Collectively, this data informs highly advanced, coupled computer models that forecast the weather, run-off, lake circulation, and changes in the lake’s food web.
“All of the data fuel the project’s most powerful (modeling) tool, the Scenario Engine, that creates the capacity to anticipate environmental changes decades into the future,” the report said, and “establishes the ability to implement effective measures long before water quality declines.”
Featured in the report are overviews of the work the Jefferson Project is doing to understand, predict, and combat road salt pollution, invasive species and the excess nutrients from stormwater runoff and improperly treated wastewater that can lead to harmful algal blooms (HABs).
Lake George is the only one of 12 New York state lakes designated by the state for priority protection from HABs that has not experienced an outbreak, according to the FUND for Lake George. This, and the science-to-solutions progress achieved by the Jefferson Project, have led representatives from a number of HABs-impacted communities in New York and New Jersey to visit the Jefferson Project over the past year to observe and learn from its work.

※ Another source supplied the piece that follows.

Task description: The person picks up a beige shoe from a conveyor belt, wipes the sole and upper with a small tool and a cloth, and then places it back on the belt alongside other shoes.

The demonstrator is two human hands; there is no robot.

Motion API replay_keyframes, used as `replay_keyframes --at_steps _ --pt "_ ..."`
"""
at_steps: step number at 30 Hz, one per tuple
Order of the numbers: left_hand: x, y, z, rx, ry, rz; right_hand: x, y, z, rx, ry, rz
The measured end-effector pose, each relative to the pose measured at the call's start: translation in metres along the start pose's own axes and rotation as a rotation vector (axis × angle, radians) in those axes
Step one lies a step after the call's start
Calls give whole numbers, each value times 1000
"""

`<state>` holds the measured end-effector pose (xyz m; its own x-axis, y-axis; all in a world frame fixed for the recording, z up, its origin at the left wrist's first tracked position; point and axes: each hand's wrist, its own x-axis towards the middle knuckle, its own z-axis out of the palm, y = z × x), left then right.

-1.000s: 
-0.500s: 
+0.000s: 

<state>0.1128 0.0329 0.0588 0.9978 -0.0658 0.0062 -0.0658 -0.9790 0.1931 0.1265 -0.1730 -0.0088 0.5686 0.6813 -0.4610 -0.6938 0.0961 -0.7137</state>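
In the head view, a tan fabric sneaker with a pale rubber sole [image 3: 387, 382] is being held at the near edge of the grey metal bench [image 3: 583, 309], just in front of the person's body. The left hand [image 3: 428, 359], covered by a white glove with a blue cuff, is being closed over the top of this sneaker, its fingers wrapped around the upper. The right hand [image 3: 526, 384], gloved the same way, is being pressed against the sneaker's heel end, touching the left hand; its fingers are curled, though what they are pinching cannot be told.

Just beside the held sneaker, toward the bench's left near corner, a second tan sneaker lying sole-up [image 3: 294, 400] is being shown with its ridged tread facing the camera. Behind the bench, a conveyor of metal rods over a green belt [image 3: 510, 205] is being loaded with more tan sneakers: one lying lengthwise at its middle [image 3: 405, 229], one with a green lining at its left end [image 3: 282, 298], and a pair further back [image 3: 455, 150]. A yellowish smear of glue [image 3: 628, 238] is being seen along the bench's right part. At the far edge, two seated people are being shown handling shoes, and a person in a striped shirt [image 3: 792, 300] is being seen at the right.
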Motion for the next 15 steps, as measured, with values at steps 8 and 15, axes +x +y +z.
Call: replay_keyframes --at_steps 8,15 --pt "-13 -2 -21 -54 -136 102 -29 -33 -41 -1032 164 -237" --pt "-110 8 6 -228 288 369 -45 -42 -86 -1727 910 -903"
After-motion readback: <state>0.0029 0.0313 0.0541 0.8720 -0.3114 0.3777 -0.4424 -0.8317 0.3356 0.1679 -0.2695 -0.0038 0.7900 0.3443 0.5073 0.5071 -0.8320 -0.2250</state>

“The Jefferson Project team has been structured to optimize our work in answering priority research questions critical to informing the sustained protection of Lake George,” the report said. “It now includes more than 100 Rensselaer Polytechnic Institute faculty, staff, and students; nearly two dozen IBM scientists and engineers; and the dedicated staff, consultants, and science and business advisors of The FUND for Lake George. We come from many diverse backgrounds but share one common commitment: to protect the Queen of American Lakes.”